I'm sure we've all seen new kayakers venturing out into the great blue more than once. Right? The multiple times I've been out, I've seen guys who spend a couple of thousand $$ for a new Hobie thinking that's the best buy. Mind you, Hobie is a great company with many great products! I'm not stating anything negative about the company. But for a starter kayak, I personally think it's a tad to much money spent for a first kayak. I've seen more than my fair share of "new kayakers" in their 1st kayaks and of those 1st timers....a lot are Hobie peddle drives. Most of these people never do the most important thing after purchasing their first kayak..........SELF RESCUE. 

I was out at the HRBT on Thursday enjoying a lovely, light breeze on the water. Fishing was slow, but the waters were almost flat as a sheet of glass. I was fishing for specks and ended up fishing for black sea bass. The tunnel had a bad accident in it and the traffic was awful. The tunnel was shut down for nearly 2 hours! While I started to work the eastbound bridge I noticed a few other kayaks in the water around me and gave them an occassional look to see what their luck was bringing in.
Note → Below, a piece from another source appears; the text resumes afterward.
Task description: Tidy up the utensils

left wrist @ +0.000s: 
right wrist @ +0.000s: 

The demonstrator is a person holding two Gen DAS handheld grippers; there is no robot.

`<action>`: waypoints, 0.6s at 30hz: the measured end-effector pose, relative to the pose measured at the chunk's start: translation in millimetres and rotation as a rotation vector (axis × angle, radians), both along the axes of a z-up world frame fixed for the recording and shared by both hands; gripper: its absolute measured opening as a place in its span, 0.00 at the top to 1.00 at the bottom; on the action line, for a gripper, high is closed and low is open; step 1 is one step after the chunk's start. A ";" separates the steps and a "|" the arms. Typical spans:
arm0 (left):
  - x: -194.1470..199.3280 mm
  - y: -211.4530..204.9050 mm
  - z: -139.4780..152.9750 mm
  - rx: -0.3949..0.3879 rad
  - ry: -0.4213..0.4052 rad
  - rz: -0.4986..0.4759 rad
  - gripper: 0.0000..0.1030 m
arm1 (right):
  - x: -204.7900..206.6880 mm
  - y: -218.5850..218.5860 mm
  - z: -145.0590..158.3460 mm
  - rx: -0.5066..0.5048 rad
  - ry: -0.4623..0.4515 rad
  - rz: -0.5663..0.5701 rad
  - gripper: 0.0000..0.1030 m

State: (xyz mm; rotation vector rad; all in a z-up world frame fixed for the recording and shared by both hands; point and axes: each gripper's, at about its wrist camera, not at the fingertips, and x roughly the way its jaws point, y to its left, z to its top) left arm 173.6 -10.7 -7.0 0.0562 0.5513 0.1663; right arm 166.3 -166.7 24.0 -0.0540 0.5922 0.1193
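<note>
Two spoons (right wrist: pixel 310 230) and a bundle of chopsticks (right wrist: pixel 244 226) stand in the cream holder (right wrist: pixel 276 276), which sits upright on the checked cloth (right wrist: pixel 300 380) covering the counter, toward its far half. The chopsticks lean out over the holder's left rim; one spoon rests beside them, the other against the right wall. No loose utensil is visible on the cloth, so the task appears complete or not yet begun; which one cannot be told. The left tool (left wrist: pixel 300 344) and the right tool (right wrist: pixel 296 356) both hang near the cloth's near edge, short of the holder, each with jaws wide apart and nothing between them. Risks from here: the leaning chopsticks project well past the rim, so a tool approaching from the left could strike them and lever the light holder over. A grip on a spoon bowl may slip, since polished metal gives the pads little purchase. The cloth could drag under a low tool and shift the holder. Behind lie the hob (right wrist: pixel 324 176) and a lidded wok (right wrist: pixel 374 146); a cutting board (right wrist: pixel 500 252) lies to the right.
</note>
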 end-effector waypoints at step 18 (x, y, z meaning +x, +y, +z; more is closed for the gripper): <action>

I happened to notice 1 kayak down near the small boat channel and just kept on fishing, not paying much attention to the kayaker. After a few minutes, I had made my way closer to the kayk. I saw that there wasn't anyone sitting in it! It was remaining stationary, so I paddled a bit closer. To my amazement, there was a guy holding on to the side! I paddled over to him and offered help to get him back in his yak! He asked me, "Can you paddle to shore while dragging me and my kayak?"! I told him that would be a heck of a lot harder than me just stabilizing his yak so he could get back in. I asked him if he practiced self rescue. He said NO! Go figure. I aided him into getting back into his kayak. Upon climbing into his, he ventured over to mine for more stability! I pushed him back into his and said, "You're not going to turtle me when I'm trying to help you!". He eventually got back in and peddled back to shore without even having the decency to give me thanks.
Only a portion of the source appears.